▸ **DIRECTIONS**
Only lines below containing the string "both" should be counted; please give that count by itself.

----- SOURCE DATA -----

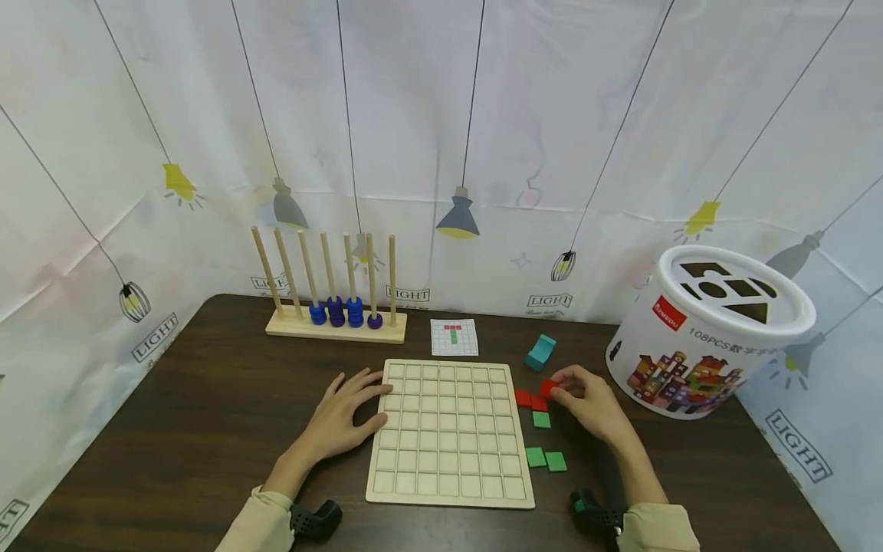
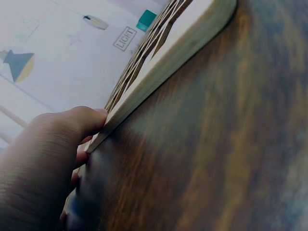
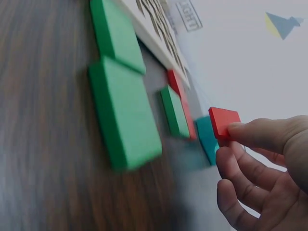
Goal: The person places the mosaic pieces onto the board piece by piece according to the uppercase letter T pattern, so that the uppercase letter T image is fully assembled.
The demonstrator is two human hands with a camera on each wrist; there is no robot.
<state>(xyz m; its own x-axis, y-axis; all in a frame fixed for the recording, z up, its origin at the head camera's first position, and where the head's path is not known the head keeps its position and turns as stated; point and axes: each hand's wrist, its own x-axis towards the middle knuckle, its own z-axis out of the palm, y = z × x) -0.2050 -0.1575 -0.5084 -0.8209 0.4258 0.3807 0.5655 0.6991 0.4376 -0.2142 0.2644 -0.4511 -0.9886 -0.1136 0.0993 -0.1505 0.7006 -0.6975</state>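
Observation:
A pale wooden grid board (image 1: 448, 433) lies on the dark table with bare square cells. My left hand (image 1: 343, 414) rests at its left edge, thumb and fingertips touching the rim, fingers fairly straight. Between thumb and fingers my right hand (image 1: 589, 400) pinches a red square tile (image 3: 224, 121), raised a little off the table. Beside the board's right edge lie two more red tiles (image 1: 523, 397). Just below them sits one green tile (image 1: 541, 419), and nearer to me are two green tiles (image 1: 535, 457).
Behind the board lies a pattern card (image 1: 454, 337) with a red and green T. A teal block (image 1: 540, 353) sits at the back right, left of a large white bucket (image 1: 710, 333). A wooden peg counter (image 1: 338, 328) with blue and purple beads stands at the back left.

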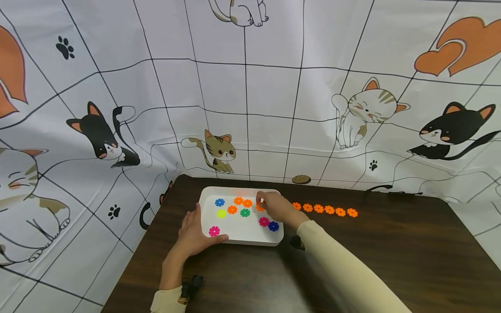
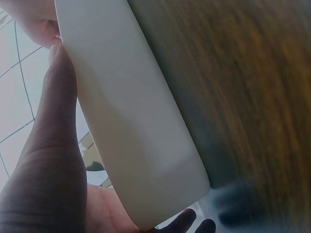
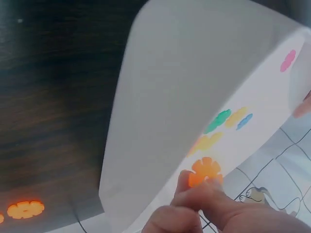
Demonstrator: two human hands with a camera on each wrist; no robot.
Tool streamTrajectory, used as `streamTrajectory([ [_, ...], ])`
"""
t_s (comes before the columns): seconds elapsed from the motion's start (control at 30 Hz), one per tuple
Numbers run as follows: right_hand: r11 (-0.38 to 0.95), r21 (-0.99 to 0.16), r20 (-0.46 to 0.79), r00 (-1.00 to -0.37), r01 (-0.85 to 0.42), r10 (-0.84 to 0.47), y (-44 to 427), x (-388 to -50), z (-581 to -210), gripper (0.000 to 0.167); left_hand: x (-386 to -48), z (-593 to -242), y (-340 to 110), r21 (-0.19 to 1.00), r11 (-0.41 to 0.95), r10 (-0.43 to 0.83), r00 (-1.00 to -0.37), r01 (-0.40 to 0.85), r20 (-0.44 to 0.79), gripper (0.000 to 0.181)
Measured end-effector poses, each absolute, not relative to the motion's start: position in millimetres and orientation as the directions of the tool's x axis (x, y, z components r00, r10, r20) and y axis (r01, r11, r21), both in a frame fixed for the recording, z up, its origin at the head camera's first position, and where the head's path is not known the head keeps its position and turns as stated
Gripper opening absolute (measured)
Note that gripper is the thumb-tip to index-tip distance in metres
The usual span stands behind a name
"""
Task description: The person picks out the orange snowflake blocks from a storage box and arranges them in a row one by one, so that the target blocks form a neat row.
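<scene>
A shallow white tray (image 1: 242, 237) holds several small flower-shaped plastic discs: orange, blue (image 1: 220, 202), yellow (image 1: 221, 214), green (image 1: 245, 212), pink (image 1: 214, 231) and dark blue (image 1: 273, 226). My left hand (image 1: 195, 234) grips the tray's near left corner, thumb along the front and fingers at the left side. In the left wrist view the thumb (image 2: 56, 111) lies along the rim. Over the tray's right end, my right hand (image 1: 275, 206) pinches an orange disc (image 3: 206, 171) between thumb and fingertips. The right wrist view shows this disc just above the tray rim.
Right of the tray, several orange discs (image 1: 329, 210) lie in a row on the dark wooden table (image 1: 375, 256). A white cloth (image 1: 270, 95) with cartoon cats and grid lines hangs behind and to the left.
</scene>
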State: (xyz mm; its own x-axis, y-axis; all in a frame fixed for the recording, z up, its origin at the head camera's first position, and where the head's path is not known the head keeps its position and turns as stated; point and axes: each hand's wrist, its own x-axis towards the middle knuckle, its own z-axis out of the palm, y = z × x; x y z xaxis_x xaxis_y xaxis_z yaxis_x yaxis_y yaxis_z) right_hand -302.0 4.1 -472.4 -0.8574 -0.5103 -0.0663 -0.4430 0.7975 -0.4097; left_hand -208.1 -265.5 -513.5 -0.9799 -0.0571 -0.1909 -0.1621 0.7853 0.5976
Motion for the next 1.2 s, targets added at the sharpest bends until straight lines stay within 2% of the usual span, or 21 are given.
streamTrajectory([
  [0.53, 0.792, -0.457, -0.018, -0.886, -0.405, -0.463, 33.6, -290.5, -462.2, 0.018, -210.9, -515.9, -267.5, 0.609, 0.778, -0.039, -0.980, -0.151, -0.193, 0.148],
  [0.77, 0.774, -0.493, 0.013, -0.893, -0.398, -0.450, 49.5, -288.4, -459.7, 0.019, -210.8, -516.6, -267.9, 0.606, 0.782, -0.039, -0.981, -0.147, -0.188, 0.148],
  [1.2, 0.766, -0.488, 0.093, -0.898, -0.418, -0.430, 84.8, -288.3, -462.2, 0.016, -211.3, -514.8, -267.3, 0.614, 0.777, -0.030, -0.982, -0.142, -0.188, 0.149],
])
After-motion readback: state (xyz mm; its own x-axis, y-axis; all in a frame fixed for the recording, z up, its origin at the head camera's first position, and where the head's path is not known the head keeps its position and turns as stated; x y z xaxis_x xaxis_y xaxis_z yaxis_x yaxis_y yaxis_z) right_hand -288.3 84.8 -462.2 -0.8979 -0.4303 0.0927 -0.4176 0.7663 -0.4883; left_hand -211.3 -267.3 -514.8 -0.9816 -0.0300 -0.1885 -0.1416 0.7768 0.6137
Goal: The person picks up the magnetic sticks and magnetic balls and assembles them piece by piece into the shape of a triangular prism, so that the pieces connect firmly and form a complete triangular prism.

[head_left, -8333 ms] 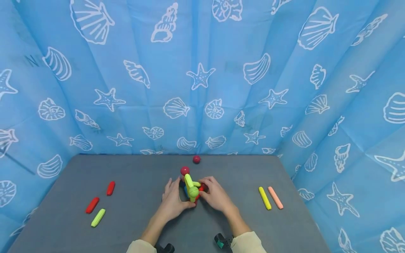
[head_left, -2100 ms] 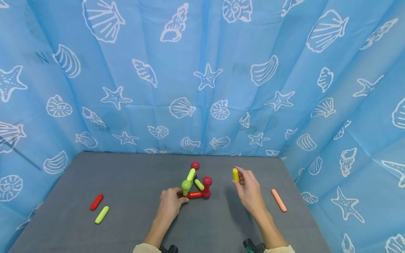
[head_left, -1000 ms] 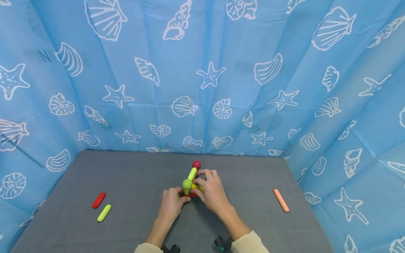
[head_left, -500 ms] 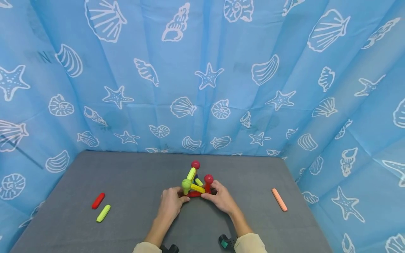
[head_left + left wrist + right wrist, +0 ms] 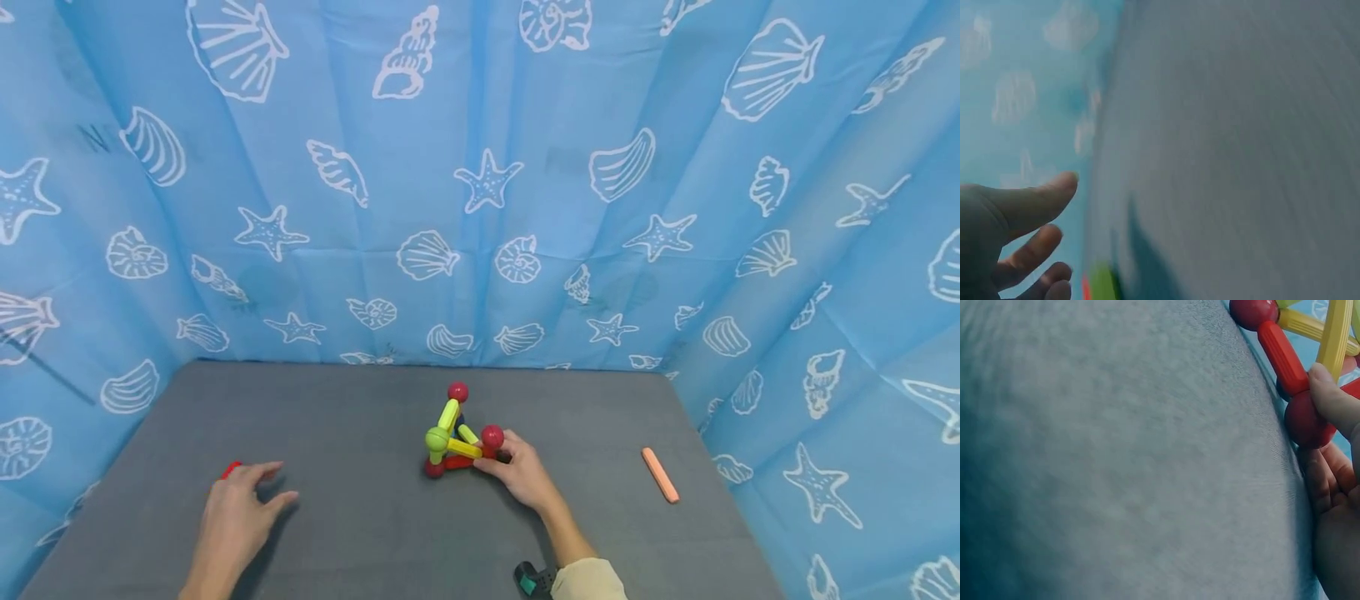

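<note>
A ball-and-stick building model stands mid-table: a green ball (image 5: pixel 437 439) at the near left, red balls such as the back one (image 5: pixel 458 392), and red, yellow and lime sticks. A slanting yellow stick (image 5: pixel 465 449) runs from the green ball down toward the right corner. There my right hand (image 5: pixel 528 475) grips a low red ball (image 5: pixel 1302 425), thumb on its near side and fingers behind. Far left, my left hand (image 5: pixel 234 518) hovers with fingers spread, holding nothing. It mostly hides a loose red stick (image 5: pixel 231 469). A green stick (image 5: pixel 1105 284) shows at the left wrist view's bottom.
A loose salmon-pink stick (image 5: pixel 660 475) lies at the right of the grey table (image 5: pixel 360 533). Behind the table hangs a blue curtain (image 5: pixel 480 275) with white shell prints.
The right hand brought the yellow stick from the right into the model, then took hold of the right corner. The left hand let go of the model's left corner and moved far left.
</note>
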### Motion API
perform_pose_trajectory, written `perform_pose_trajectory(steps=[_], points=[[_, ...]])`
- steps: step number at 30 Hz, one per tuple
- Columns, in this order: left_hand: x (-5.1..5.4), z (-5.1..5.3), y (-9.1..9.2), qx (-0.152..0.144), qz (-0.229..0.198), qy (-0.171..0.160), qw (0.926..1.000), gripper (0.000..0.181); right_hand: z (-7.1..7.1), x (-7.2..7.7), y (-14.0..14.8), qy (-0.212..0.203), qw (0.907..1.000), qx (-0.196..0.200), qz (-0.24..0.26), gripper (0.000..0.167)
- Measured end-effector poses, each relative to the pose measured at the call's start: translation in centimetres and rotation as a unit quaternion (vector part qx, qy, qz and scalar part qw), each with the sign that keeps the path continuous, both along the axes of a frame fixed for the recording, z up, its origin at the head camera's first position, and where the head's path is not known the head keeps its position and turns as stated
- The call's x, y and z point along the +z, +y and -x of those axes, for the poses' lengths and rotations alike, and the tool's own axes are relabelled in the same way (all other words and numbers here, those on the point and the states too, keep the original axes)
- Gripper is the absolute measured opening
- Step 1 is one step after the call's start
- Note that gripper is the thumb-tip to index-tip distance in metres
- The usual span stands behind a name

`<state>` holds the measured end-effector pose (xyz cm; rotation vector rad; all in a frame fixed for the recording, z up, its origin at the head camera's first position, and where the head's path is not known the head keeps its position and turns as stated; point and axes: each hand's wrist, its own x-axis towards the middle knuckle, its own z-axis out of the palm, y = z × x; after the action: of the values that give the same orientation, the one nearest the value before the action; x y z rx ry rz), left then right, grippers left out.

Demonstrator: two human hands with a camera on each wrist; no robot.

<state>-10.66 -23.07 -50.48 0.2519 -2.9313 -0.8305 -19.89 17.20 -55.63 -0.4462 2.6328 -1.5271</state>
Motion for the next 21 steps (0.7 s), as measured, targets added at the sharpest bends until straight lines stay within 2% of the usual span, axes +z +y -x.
perform_pose_trajectory(steps=[3, 6, 9, 13, 16, 18, 21], points=[[-0.8, -1.5, -2.8, 0.035, 0.002, -0.033, 0.9988, 0.057, 0.0, 0.0, 0.0, -0.009, 0.9999, 0.004, 0.001, 0.023], [-1.3, -2.3, -4.0, 0.064, -0.003, -0.066, 0.9958, 0.056, 0.0, 0.1, -0.2, -0.017, 0.9999, 0.003, 0.0, 0.023], [-1.6, -2.1, -3.9, 0.097, -0.01, -0.074, 0.9925, 0.052, -0.1, 0.3, -0.2, -0.018, 0.9998, -0.001, -0.006, 0.024], [-2.1, -1.3, -3.5, 0.133, -0.012, -0.07, 0.9885, 0.046, -0.2, 0.3, -0.3, -0.015, 0.9999, -0.004, -0.001, 0.025], [-2.0, -0.7, -2.6, 0.155, -0.012, -0.076, 0.9848, 0.043, -0.2, 0.1, -0.2, -0.01, 0.9999, -0.003, 0.001, 0.024], [-1.5, -0.5, -1.7, 0.146, -0.015, -0.069, 0.9867, 0.04, -0.2, 0.1, -0.1, -0.007, 1.0, -0.002, 0.0, 0.024], [0.0, -0.1, 0.4, 0.104, -0.036, -0.021, 0.9937, 0.038, -0.2, 0.0, -0.2, -0.004, 1.0, -0.002, 0.002, 0.023]])
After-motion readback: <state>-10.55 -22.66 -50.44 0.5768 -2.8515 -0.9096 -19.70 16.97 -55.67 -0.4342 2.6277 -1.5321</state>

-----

▸ **TASK OUTPUT**
2